→ EXERCISE REQUIREMENTS
Print exactly the lines below between the line containing "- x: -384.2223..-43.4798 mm" and the line containing "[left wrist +", counting both of those lines. Leave pictures out.

→ EXERCISE DATA
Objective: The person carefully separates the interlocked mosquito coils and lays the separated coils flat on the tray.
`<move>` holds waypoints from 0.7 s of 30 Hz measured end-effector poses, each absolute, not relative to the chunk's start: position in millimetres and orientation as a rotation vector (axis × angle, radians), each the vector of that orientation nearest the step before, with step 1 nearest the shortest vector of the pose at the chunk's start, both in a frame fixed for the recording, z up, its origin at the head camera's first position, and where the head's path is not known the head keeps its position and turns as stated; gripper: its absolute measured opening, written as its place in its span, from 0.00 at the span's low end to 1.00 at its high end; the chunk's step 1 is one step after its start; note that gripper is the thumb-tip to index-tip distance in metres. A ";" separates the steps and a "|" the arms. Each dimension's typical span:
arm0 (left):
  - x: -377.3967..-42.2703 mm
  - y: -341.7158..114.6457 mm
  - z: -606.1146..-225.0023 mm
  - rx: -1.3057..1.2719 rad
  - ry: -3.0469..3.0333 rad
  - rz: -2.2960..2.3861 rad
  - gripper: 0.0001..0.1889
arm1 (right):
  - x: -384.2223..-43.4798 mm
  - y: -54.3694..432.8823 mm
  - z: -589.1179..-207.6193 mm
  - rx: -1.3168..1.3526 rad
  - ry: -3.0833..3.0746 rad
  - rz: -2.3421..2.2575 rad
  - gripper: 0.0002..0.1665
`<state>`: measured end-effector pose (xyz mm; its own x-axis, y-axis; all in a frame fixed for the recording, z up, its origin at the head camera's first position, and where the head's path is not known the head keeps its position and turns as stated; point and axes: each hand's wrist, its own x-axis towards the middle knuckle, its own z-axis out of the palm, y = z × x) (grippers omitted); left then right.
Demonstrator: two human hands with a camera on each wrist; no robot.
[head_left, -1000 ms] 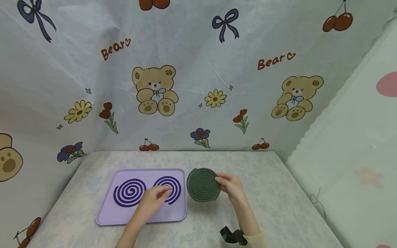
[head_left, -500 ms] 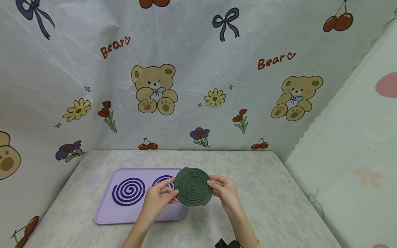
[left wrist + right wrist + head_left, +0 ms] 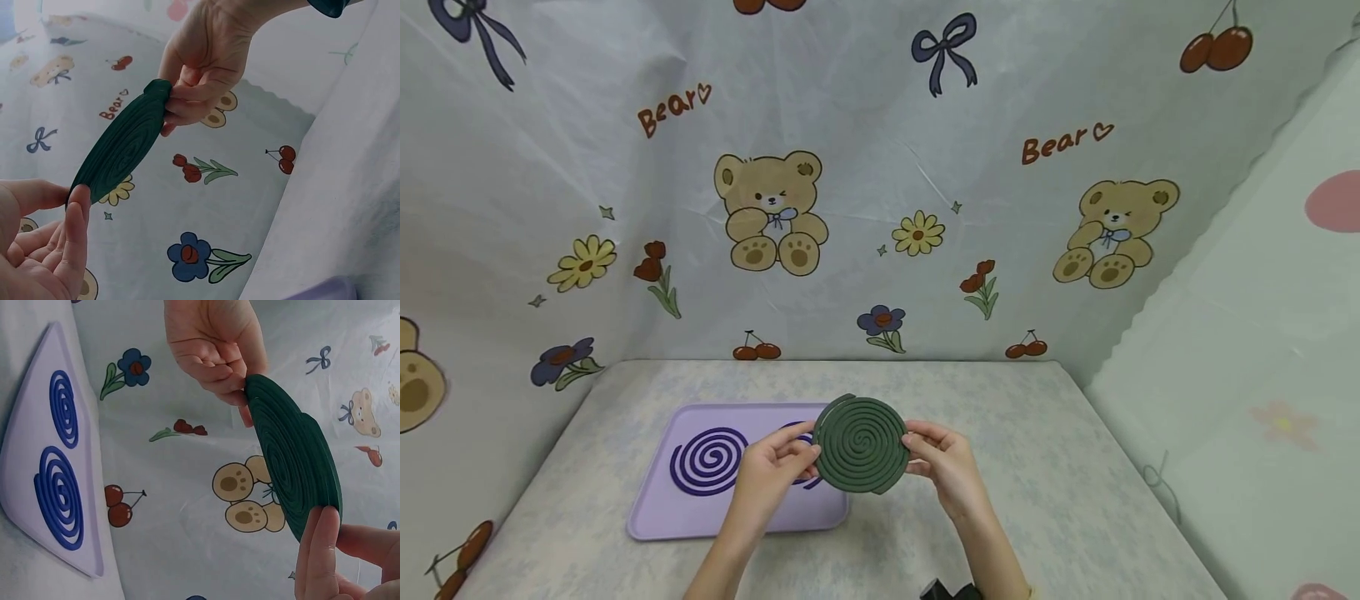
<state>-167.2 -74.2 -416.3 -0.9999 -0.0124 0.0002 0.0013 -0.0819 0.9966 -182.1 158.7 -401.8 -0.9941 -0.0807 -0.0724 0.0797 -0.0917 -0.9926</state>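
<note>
A dark green mosquito coil, a tight round spiral, is held up above the table between both hands. My left hand pinches its left edge between thumb and fingers. At the opposite edge, the thumb and fingers of my right hand pinch it too. Seen nearly edge-on in the left wrist view, the green coil is tilted. Two blue-purple spiral coils lie side by side on a light purple tray. The left blue coil shows almost whole in the head view; my left hand and the green coil partly hide the right one.
The tray stands on the left part of a pale mottled table. A white cloth printed with bears and flowers rises behind the table, and another cloth hangs at the right. A black device is at my right wrist.
My right hand has brought the green mosquito coil leftward, partly over the tray. My left hand, earlier over the right blue coil, has taken hold of the green coil's left edge.
</note>
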 end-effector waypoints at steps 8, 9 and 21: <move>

→ TASK RESPONSE
  - x: -384.2223..-43.4798 mm
  - y: -54.3694..432.8823 mm
  - z: -589.1179..-207.6193 mm
  - rx: -1.3168..1.3526 rad
  - ry: -3.0833..3.0746 rad
  - rz: -2.3421..2.2575 rad
  - gripper: 0.0002..0.1665
`<state>`: measured end-effector pose (xyz mm; its own x-axis, y-axis; all in a frame fixed for the recording, z up, its origin at the head camera's first position, and where the head's path is not known the head keeps its position and turns as stated; point and axes: each hand's wrist, its own x-axis towards the middle knuckle, its own z-axis out of the palm, y = z × x) (grippers omitted); left then right.
Demonstrator: two human hands with a camera on each wrist; no robot.
[head_left, -1000 ms] 
[head_left, -500 ms] 
[left wrist + right wrist + head_left, +0 ms] 

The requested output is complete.